§ **What the exercise asks**
Give the data again exactly, without its images.

= = = = = = =

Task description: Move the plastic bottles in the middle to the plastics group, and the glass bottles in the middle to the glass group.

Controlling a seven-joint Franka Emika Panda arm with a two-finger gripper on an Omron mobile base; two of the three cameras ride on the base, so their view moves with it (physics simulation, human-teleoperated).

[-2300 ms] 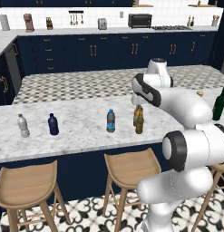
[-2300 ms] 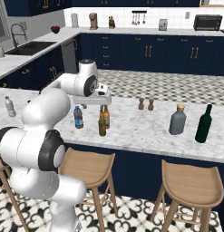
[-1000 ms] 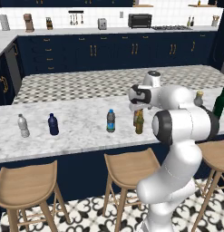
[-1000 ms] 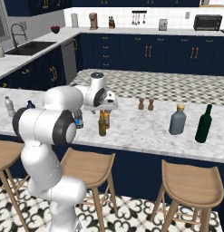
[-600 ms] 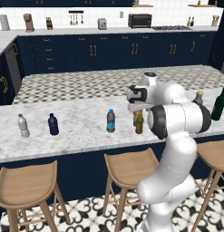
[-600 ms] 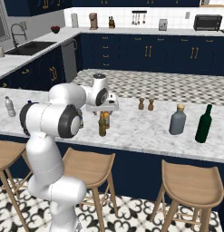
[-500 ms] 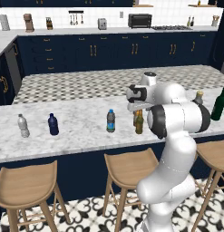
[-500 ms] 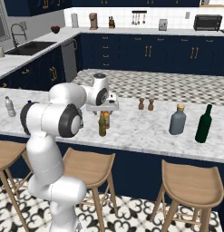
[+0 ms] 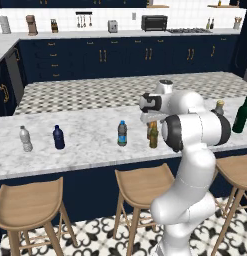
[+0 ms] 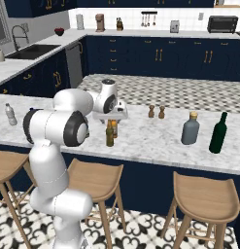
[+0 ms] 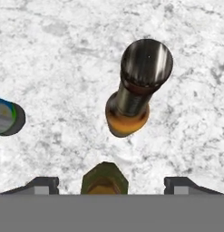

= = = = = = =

§ **Response to this task**
Task description: Move the plastic bottles in the middle to the plastics group, and the glass bottles in the middle to the glass group.

Controlling a seven-joint Franka Emika Panda arm with a two-finger gripper on an Omron mobile base; two of the three cameras ride on the base, so their view moves with it (physics simulation, human-teleoperated).

[-2300 ms] 
[-2300 ms] 
[-1000 ms] 
[-1000 ms] 
[-600 ms] 
[-600 ms] 
[-500 ms] 
[-500 ms] 
[+0 ms] 
[+0 ms] 
[+0 ms] 

The work on this exercise is complete.